Akzeptanz: Der (digitale) Wandel wird bleiben, wir werden niemals fertig werden mit der Optimierung der Kundenerlebnisse
Kraft: Den Kunden jeden Tag aufs Neue nahtlos guten Service über Kontaktkanäle bieten zu können, entgegen aller Widrigkeiten, braucht Kraft: die Kraft des einzelnen Mitarbeiters und die Kraft einer Omnikanal-Infrastruktur, die das stemmen kann.
Revolte: Das heißt, nicht unreflektiert Trends hinterher rennen (und Luftschlösser bauen), stattdessen die Gewissheit haben, das Richtige zu tun. Diese Gewissheit erlangen wir nur durch ständiges Austesten der Möglichkeiten. Das reibt sich oftmals an internen Entscheidungsprozessen und Service-Level-Agreements, die dem Lieferprozess von neuen oder verbesserten Services auferlegt werden. Diese Widrigkeiten gilt es entgegen zu treten. Aus einer Reihe kleiner Revolutionen kann eine große werden. Und: keine Revolution ohne Begeisterung!
Kaskade des Wahnsinns
Doch dann sind da die interne IT-Abteilung, externe Dienstleister und zu viel Arbeit: Anforderungsaufnahme, Lösungsbeschreibung, Angebotsprozess, Beauftragung, Umsetzung, Test und Abnahme – natürlich mit einen geordneten Prozess durch zwei bis fünf aufeinander folgenden Systemumgebungen. Da überlegen Unternehmen gleich mehrfach, was sie in diese Kaskade des Wahnsinns hineinschicken, oder? Immerhin haben laut einer Umfrage 76 Prozent der IT-Abteilungen in der DACH-Region Schwierigkeiten, fachliche Anforderungen schnell genug umzusetzen.
Labor der Revolutionäre
Anstatt den Trichter der Aktivitäten ängstlich eng zu machen, gilt es diesen zu weiten und mehr Hypothesen und Experimente anstatt wenige, ausgewachsene Projekte hinein zu tun. Experimente, die produktiv mit echten Kunden durchgeführt werden, dürfen nicht durch starre Prozesse behindert werden. Denn sie müssten auch genauso geordnet zurückgenommen werden – mitten durch die Release-Prozesse der Plattform. Das ist das Gegenteil von agil und kein bisschen revolutionär.
Die Lösung besteht in einer parallel aufgesetzten, gezielt an die Produktion angekoppelten Laborumgebung. Das, was dort stattfindet, unterliegt eigenen Regeln, die sicherstellen, dass die produktive Kommunikationsplattform in ihrer Stabilität nicht beeinträchtigt wird. Mehrere Experimente werden systematisch und parallel durchgeführt, bewertet und ggf. verworfen. Es sind „Minimal Viable Services“ – die entweder von Kunden angenommen werden und für diese und das Unternehmen einen Nutzen heben, oder nicht.

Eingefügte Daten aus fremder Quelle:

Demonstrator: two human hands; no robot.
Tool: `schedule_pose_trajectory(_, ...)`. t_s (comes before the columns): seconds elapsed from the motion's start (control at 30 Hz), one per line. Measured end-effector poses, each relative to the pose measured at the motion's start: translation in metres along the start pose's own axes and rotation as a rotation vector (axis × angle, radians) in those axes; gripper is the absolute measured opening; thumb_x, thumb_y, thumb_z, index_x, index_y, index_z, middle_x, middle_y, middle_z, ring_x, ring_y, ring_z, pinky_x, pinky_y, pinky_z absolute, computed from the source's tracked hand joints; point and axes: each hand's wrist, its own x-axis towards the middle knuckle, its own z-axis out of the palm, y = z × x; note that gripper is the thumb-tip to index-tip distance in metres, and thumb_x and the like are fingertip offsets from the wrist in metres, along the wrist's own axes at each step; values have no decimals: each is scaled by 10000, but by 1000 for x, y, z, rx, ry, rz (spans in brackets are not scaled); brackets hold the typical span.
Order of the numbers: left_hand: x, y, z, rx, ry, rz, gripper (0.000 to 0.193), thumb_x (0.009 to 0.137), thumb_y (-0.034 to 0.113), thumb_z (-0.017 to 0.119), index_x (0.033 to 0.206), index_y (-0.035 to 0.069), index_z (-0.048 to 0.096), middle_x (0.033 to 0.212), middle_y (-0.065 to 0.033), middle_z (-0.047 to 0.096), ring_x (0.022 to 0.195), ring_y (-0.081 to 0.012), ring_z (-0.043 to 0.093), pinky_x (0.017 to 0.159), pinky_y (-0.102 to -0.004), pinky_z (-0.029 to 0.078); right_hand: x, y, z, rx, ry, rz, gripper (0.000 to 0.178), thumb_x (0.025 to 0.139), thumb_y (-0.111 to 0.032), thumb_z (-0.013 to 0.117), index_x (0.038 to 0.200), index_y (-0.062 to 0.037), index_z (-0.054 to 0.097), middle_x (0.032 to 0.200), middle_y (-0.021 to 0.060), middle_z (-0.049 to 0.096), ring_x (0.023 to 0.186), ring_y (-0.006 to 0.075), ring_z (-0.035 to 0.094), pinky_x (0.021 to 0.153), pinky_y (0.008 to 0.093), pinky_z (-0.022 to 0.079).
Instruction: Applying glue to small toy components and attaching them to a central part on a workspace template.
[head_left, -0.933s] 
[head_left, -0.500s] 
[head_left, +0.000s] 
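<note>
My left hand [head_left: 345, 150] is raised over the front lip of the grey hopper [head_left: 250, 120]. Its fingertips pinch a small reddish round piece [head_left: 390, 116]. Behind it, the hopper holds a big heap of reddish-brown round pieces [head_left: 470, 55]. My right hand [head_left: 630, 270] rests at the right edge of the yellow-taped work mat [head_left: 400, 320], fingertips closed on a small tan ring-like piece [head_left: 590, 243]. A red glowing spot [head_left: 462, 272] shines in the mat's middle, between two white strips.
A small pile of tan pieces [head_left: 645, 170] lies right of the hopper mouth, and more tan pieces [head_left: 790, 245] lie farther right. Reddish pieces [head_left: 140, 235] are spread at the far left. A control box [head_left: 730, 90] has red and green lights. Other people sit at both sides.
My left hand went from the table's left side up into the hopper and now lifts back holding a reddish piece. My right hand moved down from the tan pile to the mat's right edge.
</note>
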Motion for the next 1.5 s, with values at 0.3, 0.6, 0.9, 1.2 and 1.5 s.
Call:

Wenn sie es tun, werden sie in geordnet in die Produktion und deren Abläufe übernommen. Erst dann haben Entscheider Gewissheit.
Epilog
Es ist heute ein ziemlicher Kraftakt, Omnikanal-Kundenservice kontinuierlich weiter zu entwickeln. Die Technologien, der Markt und die Trends verändern sich immer schneller und kollidieren bisweilen mit internen Prozessen. Durch Akzeptanz dieser Begebenheiten, der Kraft der Mitarbeiter und der Infrastruktur und wohlmeinenden kleinen Revolutionen, schaffen es Unternehmen zu bestehen. Sie schieben den „Omnikanal-Brocken“, ähnlich Sisyphos, trotzdem immer wieder den Berg hinauf, um danach mit frischer Energie wieder von vorne anzufangen.
Um den Sinn hinter dem täglichen Tun nicht aus den Augen zu verlieren und den Funken der Begeisterung für gelungenen Kundenservice am Leben zu erhalten, benötigen Unternehmen ein „Labor der Revolutionäre“.
Wir dürfen uns Sisyphos als einen glücklichen Menschen vorstellen.